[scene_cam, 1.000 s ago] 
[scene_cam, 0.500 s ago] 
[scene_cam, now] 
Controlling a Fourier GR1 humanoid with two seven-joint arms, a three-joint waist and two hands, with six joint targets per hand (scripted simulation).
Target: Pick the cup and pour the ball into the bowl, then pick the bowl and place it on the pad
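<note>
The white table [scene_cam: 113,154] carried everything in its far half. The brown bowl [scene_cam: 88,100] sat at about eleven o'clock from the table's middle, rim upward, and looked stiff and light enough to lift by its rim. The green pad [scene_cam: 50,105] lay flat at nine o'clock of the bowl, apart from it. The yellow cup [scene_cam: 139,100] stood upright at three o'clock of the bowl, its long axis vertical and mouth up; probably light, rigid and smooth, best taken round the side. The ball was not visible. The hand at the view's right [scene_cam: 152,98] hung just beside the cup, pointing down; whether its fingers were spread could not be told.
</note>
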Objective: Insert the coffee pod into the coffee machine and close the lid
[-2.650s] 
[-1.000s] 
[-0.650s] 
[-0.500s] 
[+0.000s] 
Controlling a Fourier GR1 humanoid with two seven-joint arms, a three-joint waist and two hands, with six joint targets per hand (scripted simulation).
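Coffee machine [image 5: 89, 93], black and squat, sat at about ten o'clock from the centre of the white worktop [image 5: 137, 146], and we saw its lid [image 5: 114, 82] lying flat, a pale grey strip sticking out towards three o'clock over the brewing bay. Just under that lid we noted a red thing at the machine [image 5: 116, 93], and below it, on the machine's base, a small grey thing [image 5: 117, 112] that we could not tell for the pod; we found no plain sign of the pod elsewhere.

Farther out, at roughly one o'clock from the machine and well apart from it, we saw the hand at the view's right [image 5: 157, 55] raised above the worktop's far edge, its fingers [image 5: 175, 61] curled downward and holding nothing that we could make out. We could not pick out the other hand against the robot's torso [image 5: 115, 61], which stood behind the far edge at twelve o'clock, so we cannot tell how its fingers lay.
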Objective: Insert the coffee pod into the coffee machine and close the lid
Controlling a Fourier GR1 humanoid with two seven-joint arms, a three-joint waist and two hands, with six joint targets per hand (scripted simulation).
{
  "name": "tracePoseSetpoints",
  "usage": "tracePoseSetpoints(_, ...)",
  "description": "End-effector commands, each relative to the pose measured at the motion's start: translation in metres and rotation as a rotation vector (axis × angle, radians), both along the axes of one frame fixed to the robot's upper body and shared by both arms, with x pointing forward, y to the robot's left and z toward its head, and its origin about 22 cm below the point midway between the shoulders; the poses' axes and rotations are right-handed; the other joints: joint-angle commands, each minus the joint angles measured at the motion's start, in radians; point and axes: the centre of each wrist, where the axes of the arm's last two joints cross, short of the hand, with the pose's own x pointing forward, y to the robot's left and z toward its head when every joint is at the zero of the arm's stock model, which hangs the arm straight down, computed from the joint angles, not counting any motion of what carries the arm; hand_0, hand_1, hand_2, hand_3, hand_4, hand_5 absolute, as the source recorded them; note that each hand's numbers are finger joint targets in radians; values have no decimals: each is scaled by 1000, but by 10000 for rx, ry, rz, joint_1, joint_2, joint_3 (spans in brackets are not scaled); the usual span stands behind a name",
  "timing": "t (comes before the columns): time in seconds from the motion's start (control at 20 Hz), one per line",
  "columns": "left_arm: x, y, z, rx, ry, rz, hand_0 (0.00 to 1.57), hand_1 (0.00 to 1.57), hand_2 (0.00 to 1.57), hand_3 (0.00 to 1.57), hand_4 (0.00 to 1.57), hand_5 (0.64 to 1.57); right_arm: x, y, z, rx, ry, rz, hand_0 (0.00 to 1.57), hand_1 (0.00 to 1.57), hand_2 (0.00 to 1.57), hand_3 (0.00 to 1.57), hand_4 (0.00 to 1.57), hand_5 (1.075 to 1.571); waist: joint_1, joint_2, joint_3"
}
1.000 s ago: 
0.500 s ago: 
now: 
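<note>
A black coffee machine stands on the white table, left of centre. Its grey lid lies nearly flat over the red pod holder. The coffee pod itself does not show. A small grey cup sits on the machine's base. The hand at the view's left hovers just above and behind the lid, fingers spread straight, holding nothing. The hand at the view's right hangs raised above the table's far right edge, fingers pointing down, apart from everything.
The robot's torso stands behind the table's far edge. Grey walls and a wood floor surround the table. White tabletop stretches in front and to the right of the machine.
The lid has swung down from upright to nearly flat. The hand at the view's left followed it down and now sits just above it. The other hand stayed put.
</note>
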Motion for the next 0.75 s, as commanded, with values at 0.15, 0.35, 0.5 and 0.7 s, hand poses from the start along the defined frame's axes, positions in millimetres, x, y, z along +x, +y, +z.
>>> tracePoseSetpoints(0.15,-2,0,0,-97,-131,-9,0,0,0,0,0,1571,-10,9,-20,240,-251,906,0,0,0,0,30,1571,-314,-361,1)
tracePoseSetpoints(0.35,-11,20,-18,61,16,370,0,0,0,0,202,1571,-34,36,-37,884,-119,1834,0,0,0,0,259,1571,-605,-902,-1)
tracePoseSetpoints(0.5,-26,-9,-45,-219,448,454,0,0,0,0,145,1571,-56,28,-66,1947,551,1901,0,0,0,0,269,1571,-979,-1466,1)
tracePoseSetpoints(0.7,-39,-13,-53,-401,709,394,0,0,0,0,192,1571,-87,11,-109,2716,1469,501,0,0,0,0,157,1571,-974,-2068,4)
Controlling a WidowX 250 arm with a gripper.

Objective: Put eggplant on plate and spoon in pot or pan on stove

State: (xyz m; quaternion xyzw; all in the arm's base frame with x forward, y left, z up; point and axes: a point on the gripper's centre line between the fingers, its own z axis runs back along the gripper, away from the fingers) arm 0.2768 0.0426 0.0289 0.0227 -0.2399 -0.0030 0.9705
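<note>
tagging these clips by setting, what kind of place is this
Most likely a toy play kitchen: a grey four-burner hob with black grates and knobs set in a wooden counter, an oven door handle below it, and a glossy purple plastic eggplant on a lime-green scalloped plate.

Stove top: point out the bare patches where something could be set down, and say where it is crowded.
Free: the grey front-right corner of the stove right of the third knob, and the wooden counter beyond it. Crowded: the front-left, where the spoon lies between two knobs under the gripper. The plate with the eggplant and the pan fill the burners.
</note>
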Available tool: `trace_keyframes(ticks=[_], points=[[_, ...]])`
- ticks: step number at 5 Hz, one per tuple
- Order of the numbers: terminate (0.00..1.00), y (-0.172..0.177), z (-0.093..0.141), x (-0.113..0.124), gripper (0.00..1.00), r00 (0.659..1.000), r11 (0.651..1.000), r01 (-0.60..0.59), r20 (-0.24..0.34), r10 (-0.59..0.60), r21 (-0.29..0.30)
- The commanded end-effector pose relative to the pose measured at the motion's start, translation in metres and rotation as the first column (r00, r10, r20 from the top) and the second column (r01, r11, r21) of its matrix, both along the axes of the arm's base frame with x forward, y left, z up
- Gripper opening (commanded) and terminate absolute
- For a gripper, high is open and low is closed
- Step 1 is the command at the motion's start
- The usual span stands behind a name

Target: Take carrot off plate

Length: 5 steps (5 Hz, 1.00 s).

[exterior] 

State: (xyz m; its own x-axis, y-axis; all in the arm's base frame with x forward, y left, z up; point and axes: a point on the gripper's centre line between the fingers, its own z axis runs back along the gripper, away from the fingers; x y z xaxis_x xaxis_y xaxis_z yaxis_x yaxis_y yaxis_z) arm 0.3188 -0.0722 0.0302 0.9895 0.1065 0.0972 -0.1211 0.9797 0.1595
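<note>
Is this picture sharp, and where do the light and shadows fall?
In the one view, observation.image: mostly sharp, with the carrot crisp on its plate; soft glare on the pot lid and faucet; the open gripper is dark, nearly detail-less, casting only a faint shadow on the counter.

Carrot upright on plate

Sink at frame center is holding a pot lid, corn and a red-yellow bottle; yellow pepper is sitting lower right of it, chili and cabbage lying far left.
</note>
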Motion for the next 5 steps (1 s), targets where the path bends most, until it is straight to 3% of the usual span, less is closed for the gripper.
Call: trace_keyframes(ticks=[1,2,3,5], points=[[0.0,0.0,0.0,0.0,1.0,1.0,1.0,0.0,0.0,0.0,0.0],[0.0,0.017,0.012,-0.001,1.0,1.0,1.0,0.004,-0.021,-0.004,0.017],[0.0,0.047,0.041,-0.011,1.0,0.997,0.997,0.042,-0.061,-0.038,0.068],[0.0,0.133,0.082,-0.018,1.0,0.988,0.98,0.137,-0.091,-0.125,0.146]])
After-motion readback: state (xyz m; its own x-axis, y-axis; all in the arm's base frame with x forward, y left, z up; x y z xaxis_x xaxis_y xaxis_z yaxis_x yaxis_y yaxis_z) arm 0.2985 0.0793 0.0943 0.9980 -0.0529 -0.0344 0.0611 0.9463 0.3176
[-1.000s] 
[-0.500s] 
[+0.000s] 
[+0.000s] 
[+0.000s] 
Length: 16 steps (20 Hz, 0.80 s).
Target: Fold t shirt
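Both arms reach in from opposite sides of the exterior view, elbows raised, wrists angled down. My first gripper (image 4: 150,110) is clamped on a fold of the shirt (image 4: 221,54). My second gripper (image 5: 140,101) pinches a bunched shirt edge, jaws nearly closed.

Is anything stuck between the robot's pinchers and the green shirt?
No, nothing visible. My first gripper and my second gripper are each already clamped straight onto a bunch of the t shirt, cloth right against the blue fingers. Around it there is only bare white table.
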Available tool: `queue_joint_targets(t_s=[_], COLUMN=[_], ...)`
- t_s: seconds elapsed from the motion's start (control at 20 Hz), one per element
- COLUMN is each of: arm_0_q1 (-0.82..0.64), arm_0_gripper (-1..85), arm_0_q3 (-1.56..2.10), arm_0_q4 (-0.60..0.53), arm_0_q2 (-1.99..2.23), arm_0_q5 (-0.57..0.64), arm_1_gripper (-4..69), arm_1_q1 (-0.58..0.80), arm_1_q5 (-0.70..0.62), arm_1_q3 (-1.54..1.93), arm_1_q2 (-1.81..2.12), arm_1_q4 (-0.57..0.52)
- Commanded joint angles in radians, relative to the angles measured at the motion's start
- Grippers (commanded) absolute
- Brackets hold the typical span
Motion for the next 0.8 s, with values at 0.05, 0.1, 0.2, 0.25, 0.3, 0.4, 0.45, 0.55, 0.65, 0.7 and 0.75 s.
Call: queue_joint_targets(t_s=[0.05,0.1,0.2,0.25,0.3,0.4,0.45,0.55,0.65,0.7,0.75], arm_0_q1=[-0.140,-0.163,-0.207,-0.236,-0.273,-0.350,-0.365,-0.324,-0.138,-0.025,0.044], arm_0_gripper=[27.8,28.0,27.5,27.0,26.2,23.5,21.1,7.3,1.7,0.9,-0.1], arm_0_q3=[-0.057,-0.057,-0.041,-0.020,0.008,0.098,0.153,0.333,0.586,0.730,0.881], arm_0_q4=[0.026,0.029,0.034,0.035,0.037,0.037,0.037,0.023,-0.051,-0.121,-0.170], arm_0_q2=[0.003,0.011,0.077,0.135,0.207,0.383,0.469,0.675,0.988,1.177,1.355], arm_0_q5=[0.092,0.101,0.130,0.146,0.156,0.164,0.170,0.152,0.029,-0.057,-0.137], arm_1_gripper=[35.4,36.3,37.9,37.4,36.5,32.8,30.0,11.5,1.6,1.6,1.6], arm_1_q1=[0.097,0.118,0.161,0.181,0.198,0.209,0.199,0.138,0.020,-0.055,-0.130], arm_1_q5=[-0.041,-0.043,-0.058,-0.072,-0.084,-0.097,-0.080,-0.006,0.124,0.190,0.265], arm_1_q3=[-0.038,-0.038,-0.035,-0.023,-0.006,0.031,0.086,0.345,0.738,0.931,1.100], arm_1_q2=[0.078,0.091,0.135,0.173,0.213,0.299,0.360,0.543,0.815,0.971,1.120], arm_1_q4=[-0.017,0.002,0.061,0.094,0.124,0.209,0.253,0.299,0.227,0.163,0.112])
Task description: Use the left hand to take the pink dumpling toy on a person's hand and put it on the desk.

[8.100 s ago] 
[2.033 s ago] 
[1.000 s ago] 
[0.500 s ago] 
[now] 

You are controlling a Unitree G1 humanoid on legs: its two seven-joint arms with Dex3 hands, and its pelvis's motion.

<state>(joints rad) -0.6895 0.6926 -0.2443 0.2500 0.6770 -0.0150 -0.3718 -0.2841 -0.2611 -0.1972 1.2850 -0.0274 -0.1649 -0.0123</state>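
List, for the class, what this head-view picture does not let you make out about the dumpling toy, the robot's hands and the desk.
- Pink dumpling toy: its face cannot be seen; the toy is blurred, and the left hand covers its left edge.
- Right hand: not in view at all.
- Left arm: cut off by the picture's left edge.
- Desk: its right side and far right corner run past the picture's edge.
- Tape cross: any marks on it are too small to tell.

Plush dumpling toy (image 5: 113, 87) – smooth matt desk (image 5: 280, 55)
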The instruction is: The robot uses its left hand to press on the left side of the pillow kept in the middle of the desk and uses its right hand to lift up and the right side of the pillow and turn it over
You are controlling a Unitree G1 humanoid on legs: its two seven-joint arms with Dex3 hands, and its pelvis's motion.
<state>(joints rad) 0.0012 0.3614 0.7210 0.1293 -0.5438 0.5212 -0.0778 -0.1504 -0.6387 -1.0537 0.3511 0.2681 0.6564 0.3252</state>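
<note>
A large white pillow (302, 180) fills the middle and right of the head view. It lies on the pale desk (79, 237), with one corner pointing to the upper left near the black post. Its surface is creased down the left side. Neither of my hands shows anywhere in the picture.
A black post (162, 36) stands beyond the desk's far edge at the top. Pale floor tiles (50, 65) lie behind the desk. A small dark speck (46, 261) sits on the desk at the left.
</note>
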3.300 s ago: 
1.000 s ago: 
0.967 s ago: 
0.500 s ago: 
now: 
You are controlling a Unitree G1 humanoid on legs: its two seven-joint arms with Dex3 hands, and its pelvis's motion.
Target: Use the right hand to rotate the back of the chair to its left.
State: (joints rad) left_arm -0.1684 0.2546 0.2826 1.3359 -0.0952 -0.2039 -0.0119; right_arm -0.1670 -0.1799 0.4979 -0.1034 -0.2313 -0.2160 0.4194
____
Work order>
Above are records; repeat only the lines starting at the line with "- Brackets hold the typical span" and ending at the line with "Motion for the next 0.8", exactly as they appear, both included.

Task result>
- Brackets hold the typical span
Motion for the next 0.8 s, with values at 0.05, 0.1, 0.2, 0.25, 0.3, 0.4, 0.45, 0.55, 0.65, 0.7 and 0.75 s.

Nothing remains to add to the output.